Qualche regola di sicurezza da non ignorare
Il Codice della Strada non obbliga gli adulti a indossare il casco sulle piste ciclabili, ma lo raccomanda vivamente, soprattutto sui tratti con e-bike dove le velocità medie sono più alte rispetto a una bicicletta tradizionale. Al calare della sera diventa invece obbligatorio l'uso di luci anteriori e posteriori funzionanti, e sui tratti che condividono la carreggiata con il traffico locale è opportuno indossare un giubbotto o delle bretelle catarifrangenti, reperibili in qualsiasi negozio di articoli sportivi per pochi euro.

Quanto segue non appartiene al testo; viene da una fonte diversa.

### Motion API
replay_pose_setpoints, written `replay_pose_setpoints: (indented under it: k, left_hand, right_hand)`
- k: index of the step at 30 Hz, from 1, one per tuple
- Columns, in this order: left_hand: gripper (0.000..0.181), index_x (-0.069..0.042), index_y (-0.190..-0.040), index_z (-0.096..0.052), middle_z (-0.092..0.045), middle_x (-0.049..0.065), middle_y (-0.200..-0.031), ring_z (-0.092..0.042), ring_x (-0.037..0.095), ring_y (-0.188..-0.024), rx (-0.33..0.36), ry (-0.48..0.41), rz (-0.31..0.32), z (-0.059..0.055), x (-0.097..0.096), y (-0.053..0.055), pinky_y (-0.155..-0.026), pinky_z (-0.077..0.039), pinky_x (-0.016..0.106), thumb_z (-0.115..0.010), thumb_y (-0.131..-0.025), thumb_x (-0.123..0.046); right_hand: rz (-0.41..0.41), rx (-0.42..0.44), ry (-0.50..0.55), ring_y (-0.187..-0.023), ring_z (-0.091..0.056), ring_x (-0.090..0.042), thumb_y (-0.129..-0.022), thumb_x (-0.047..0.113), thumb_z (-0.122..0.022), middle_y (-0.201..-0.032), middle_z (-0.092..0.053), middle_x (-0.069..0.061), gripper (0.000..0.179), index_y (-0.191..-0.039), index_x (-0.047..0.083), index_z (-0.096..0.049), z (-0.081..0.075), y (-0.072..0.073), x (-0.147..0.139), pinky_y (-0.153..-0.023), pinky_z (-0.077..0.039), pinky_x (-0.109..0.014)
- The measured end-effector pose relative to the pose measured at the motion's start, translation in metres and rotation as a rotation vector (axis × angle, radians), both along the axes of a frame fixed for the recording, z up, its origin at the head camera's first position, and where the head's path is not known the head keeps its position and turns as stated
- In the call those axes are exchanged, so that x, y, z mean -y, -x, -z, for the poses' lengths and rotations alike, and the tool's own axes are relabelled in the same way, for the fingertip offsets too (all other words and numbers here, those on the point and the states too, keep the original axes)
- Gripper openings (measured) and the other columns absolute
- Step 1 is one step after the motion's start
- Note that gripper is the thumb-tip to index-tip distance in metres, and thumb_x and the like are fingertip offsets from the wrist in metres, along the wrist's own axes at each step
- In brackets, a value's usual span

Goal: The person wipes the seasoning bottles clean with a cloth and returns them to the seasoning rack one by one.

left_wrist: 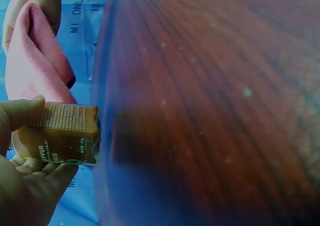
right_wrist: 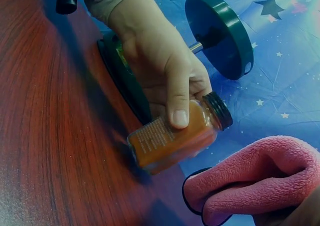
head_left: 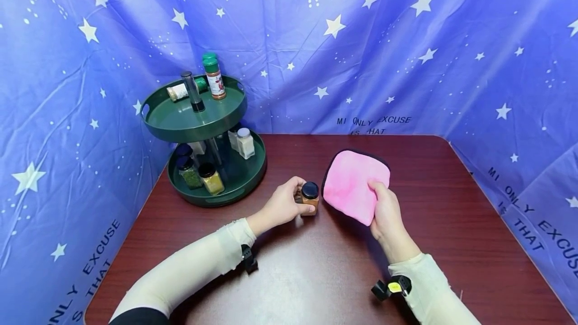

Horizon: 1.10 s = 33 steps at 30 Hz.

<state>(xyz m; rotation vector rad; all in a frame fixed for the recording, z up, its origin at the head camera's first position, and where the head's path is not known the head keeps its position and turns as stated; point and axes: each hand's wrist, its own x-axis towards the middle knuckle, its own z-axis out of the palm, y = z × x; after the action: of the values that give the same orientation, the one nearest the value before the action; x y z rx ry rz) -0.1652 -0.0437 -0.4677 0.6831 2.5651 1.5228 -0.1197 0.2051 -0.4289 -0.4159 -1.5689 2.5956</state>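
My left hand [head_left: 284, 200] grips a small square glass spice jar [head_left: 310, 205] with a black lid and orange-brown powder inside. In the right wrist view the thumb presses across the printed side of the jar [right_wrist: 172, 136], and the black lid faces away from the table. My right hand [head_left: 389, 214] holds a folded pink cloth [head_left: 354, 184] with dark edging, thumb on top, just right of the jar. The left wrist view shows the jar [left_wrist: 62, 133] close in front of the cloth [left_wrist: 37, 60], its label reading partly "EPPER".
A dark green two-tier rack [head_left: 194, 127] stands at the back left. Its top tier bears a green-capped bottle [head_left: 214, 82] and a bottle lying down [head_left: 178, 92]. Below are several jars, among them a yellow one [head_left: 211, 179] and a white shaker [head_left: 246, 143]. Starry blue curtains [head_left: 289, 29] surround the table [head_left: 451, 245].
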Motion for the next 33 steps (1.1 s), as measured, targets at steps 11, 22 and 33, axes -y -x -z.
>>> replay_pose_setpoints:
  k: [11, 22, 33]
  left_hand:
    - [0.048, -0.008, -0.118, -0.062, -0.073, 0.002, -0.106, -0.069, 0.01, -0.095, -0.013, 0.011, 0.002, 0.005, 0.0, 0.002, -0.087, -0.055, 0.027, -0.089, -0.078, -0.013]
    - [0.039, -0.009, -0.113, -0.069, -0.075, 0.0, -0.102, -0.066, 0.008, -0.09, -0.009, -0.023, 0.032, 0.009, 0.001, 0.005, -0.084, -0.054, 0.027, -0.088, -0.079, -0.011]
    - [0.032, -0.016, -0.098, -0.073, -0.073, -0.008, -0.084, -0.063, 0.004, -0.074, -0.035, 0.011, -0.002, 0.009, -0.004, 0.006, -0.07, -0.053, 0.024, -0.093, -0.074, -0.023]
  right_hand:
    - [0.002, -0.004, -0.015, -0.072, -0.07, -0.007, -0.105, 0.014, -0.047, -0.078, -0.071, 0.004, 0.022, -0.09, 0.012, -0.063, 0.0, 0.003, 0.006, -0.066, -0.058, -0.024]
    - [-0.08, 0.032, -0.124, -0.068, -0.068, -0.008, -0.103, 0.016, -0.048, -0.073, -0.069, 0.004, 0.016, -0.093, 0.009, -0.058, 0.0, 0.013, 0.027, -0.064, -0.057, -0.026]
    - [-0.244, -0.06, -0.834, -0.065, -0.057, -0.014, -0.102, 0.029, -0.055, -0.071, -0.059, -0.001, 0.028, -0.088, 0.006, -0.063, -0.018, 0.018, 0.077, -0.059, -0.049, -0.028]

Portare sempre almeno due litri d'acqua a persona, una crema solare ad alta protezione e un kit minimo di riparazione, camera d'aria compresa: molti tratti rurali, specialmente in Puglia e nel delta del Po, non hanno copertura telefonica costante, e restare fermi con una gomma bucata a metà pomeriggio sotto il sole non è un'esperienza che si dimentica facilmente.
Verso le otto di sera, quando il caldo cede e la luce si fa lunga e dorata sui filari degli uliveti o sugli argini del Po, la stanchezza delle gambe passa in secondo piano rispetto al silenzio delle strade: niente clacson, niente code, solo il rumore delle ruote sulla ghiaia e il canto delle cicale che si spegne piano.